11.12.11

Outra vez, amigo?

Esta história é uma das mil histórias com a qual nos cruzamos todos os dias. Estava caído junto ao muro do jardim da Gulbenkian. Meio dormente, tremia, mal conseguia articular palavra. Álcool, frio, escassa alimentação, encovado, o olhar ausente, a barba desgrenhada, sujo. Tinha trabalhado no Jardim Zoológico, foi o que consegui saber. Tratava então dos animais. Hoje estava reduzido a ser um deles, partilhando com eles e a rua e os caixotes. 
Chamei o 112. «Outra vez, amigo?», perguntaram, amáveis, quando chegaram e deram com ele. Outra vez, para ambos, os resíduos da sociedade, como o lixo do nosso consumismo que pela noite é removido pela Câmara Municipal. Neste caso era um dos corpos que consumimos, seres humanos que são aquilo de que nos servimos até já não servirem.
Momentos antes, um pai e seus dois filhos tinham-se cruzado com a situação.
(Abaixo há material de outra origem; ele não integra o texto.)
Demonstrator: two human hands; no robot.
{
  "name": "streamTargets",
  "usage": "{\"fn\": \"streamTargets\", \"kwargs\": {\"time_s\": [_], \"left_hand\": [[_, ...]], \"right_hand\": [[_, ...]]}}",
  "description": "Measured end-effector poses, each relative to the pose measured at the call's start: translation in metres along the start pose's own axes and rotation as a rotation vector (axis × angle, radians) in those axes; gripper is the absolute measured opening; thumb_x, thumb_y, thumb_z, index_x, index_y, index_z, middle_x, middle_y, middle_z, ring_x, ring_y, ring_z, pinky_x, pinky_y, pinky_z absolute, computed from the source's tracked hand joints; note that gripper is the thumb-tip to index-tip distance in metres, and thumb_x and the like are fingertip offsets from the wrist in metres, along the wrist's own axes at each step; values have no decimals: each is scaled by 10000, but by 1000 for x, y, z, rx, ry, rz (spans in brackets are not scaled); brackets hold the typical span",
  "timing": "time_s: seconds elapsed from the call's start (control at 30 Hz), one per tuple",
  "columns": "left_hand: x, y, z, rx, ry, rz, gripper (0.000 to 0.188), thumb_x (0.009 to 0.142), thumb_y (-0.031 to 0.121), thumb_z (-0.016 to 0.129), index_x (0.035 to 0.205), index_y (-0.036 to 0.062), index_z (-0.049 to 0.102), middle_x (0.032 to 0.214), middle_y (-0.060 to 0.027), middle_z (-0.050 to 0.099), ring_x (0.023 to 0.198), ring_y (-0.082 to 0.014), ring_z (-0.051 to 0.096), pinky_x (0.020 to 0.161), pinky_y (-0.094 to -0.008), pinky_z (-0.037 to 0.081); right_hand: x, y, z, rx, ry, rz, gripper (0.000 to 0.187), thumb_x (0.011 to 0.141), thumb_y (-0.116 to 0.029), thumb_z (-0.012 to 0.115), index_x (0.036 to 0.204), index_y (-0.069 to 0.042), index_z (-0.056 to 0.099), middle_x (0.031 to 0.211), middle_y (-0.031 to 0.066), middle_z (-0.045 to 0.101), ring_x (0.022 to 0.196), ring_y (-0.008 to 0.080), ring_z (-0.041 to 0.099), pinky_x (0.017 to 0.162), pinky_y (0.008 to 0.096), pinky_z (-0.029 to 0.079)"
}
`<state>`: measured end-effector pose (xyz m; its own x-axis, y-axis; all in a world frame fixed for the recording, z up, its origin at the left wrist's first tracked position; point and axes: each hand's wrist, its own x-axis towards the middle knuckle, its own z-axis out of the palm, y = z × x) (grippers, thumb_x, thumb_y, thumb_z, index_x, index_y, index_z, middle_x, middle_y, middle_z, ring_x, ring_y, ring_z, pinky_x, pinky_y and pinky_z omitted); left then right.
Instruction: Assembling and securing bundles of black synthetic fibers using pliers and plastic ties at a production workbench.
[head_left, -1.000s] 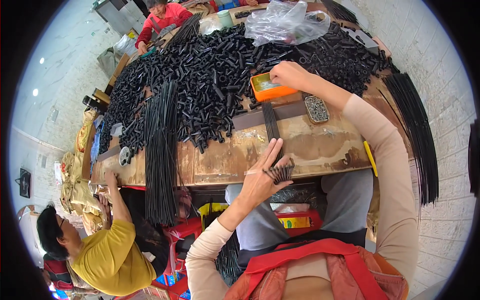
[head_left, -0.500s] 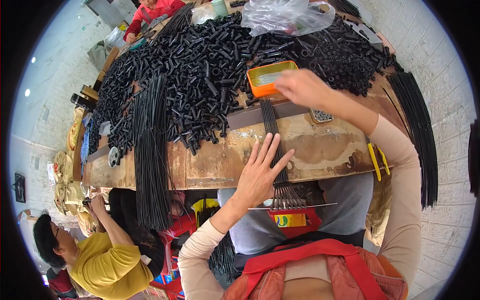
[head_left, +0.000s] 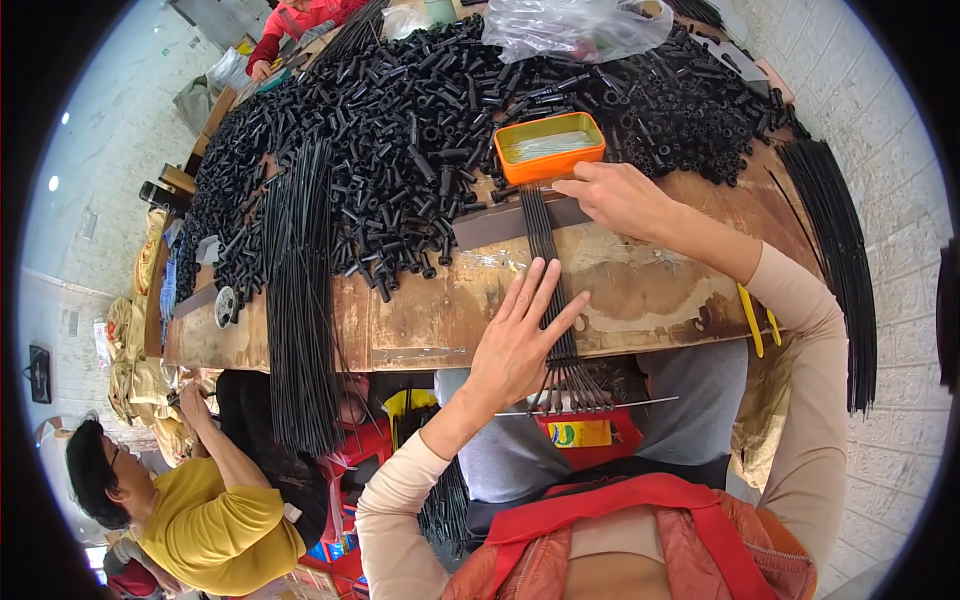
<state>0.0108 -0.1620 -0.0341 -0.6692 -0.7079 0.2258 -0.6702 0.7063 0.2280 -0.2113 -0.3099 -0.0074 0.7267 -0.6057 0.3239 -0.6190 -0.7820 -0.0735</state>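
A flat row of thin black rods (head_left: 539, 228) runs from the table over its near edge. My left hand (head_left: 513, 345) lies flat across the rods with its fingers stretched out. Below it, a thin metal rod (head_left: 650, 402) crosses the fanned lower ends. My right hand (head_left: 628, 203) is pinched just below the front of an orange box (head_left: 548, 172), beside the rods' far ends; whatever is between its fingertips is too small to make out. Thin silvery pins (head_left: 550, 148) lie inside the box. A dark flat strip (head_left: 485, 228) passes beneath the rods.
Black tubular parts (head_left: 400, 130) are heaped across the table's far half, with a clear plastic bag (head_left: 575, 30) on top. Long black rod bundles (head_left: 300, 300) (head_left: 835, 260) hang at both sides. Yellow-handled pliers (head_left: 750, 320) sit at the right edge. A person in yellow (head_left: 215, 520) works at left.
My right hand has come from over the orange box down toward me, to the rods' far ends. The left hand keeps its place on the rods.
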Motion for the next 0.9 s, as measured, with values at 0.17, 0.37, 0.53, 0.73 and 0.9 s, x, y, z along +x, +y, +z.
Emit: {"fn": "streamTargets", "kwargs": {"time_s": [0.17, 0.37, 0.53, 0.73, 0.9], "left_hand": [[1, 1, 0, 99, -11, 23, 761, 807, 496, 641, 1457, 194, 386, 1523, -249, 230, 1433, -401, 192, 1157, -484, 202], [0, 1, -4, 66, -41, 6, 801, 781, 473, 682, 1466, 204, 366, 1527, -240, 225, 1439, -394, 174, 1171, -477, 178], [0, 0, -4, 79, -25, 28, 798, 773, 476, 690, 1455, 197, 385, 1523, -235, 239, 1434, -388, 191, 1169, -475, 187], [1, 0, -3, 57, -3, 32, 777, 770, 470, 693, 1440, 195, 412, 1515, -236, 254, 1429, -387, 208, 1165, -474, 205], [1, 1, -4, 55, -3, 28, 776, 767, 461, 694, 1441, 197, 412, 1514, -237, 257, 1429, -383, 212, 1165, -471, 206]], "right_hand": [[0, -1, -1, -8, -11, -10, 370, 773, -31, 589, 1141, -53, 624, 863, 104, 566, 801, 299, 612, 666, 410, 517], [0, -1, 3, -39, -4, -40, 383, 773, -29, 586, 1154, -55, 613, 871, 100, 561, 816, 294, 614, 674, 410, 519], [-3, -4, -3, -16, -15, 27, 381, 777, -24, 580, 1156, -56, 598, 875, 101, 561, 829, 294, 616, 682, 408, 522], [1, -4, 3, -45, -1, -27, 383, 780, -29, 584, 1162, -51, 597, 894, 99, 566, 841, 283, 619, 682, 395, 523], [7, 18, 9, -22, 36, -84, 232, 791, -43, 589, 1021, -41, 616, 863, 98, 574, 828, 280, 623, 684, 382, 525]]}}
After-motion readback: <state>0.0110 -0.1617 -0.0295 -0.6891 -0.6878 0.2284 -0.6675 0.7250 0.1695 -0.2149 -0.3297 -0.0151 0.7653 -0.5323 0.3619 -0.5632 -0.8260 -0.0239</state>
Protegendo as crias, o progenitor puxou-as para que, afastando-as do passeio, seguissem pela rua, fora do contágio que pela vista se consumaria. 
«O que é aquilo?», perguntou um dos meninos. «Nada!», respondeu o papá. 
Tudo afinal do mais verdadeiro na nomenclatura do mundo em que vivemos: «aquilo» e «nada». A linguagem a trair os sentimentos, estes calcados pelas ideias, as interesseiras desinteressadas.

P. S. [a foto, evidentemente, não é a do que vi, mas afinal do que poderia ter visto. A banalidade da miséria torna-se a nossa má consciência numa consciência má, pela indiferença].